Parce qu’il dépend de nombreux facteurs qui influencent les produits issus de la transcription
Parce qu’il est constitué de gènes qui s’ajoutent lors de chaque synthèse protéique
Parce qu’il correspond à une séquence stable qui change selon les divisions cellulaires
Parce qu’il dépend principalement de la présence de la membrane nucléaire

Parce qu’il dépend de nombreux facteurs qui influencent les produits issus de la transcription

Explication

Le protéome dépend de nombreux facteurs et résulte de l’expression du génome, ce qui explique sa variabilité.

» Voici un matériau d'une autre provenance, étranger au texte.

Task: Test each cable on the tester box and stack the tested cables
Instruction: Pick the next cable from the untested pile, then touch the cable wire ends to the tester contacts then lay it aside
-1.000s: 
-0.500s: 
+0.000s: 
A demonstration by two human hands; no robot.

Le génome, lui, subit relativement peu de modifications et ne correspond pas aux peptides produits.

3. Dans quel compartiment une traduction eucaryote peut-elle avoir lieu ?

Dans le centrosome, la membrane plasmique ou le nucléoplasme
Dans l’appareil de Golgi, le lysosome ou l’espace nucléaire
Dans le cytosol, la mitochondrie ou au niveau du réticulum endoplasmique
Dans l’espace nucléaire, le nucléole ou la matrice extracellulaire

Dans le cytosol, la mitochondrie ou au niveau du réticulum endoplasmique

Explication

La traduction se déroule dans le cytoplasme ou le cytosol, dans la mitochondrie, ou au niveau de la membrane du réticulum endoplasmique. L’espace nucléaire eucaryote n’est pas un lieu de traduction.

4. Quel rôle est associé au site A et au site E d’un ribosome ?

Le site A libère l’ARNt désacétylé et le site E accueille l’aminoacyl-ARNt
Le site A accueille l’aminoacyl-ARNt et le site E libère l’ARNt désacétylé
Le site A catalyse la transcription et le site E reconnaît le codon initiateur
Le site A fixe l’ARNm et le site E assemble les deux sous-unités

Le site A accueille l’aminoacyl-ARNt et le site E libère l’ARNt désacétylé

Explication

Le site A reçoit l’ARNt chargé d’un acide aminé, tandis que le site E sert à l’éjection de l’ARNt désacétylé. Le site P est associé au maintien de l’ARNt portant la chaîne peptidique.

5. Quelle condition permet l’association de la grande sous-unité ribosomique avec la petite sous-unité ?

La présence d’une membrane du réticulum organise leur assemblage
La fixation d’un peptide naissant stabilise leur première interaction
La présence d’un ARNm permet leur association fonctionnelle
La présence d’un ARNt chargé déclenche directement leur association

La présence d’un ARNm permet leur association fonctionnelle

Explication

La grande sous-unité ne peut s’associer à la petite qu’en présence d’un ARNm. Un ARNt chargé ou une membrane peuvent intervenir dans certains contextes, mais ne constituent pas la condition indiquée pour cette association.

6. Comment un ARNt contribue-t-il à l’intégration d’un acide aminé dans une chaîne polypeptidique ?

Son anticodon s’apparie au codon de l’ARNm et il porte l’acide aminé correspondant
Son codon s’apparie à l’anticodon de l’ARNm et il fabrique l’acide aminé correspondant
Son acide aminé s’apparie au codon de l’ARNm et son anticodon forme la chaîne
Son anticodon s’apparie à l’ARNm et il fournit directement la matrice de traduction

Son anticodon s’apparie au codon de l’ARNm et il porte l’acide aminé correspondant

Explication

L’anticodon de l’ARNt reconnaît le codon complémentaire de l’ARNm, tandis que l’ARNt porte l’acide aminé ajouté à la chaîne. L’ARNt n’est pas la matrice de traduction et son anticodon n’est pas un acide aminé.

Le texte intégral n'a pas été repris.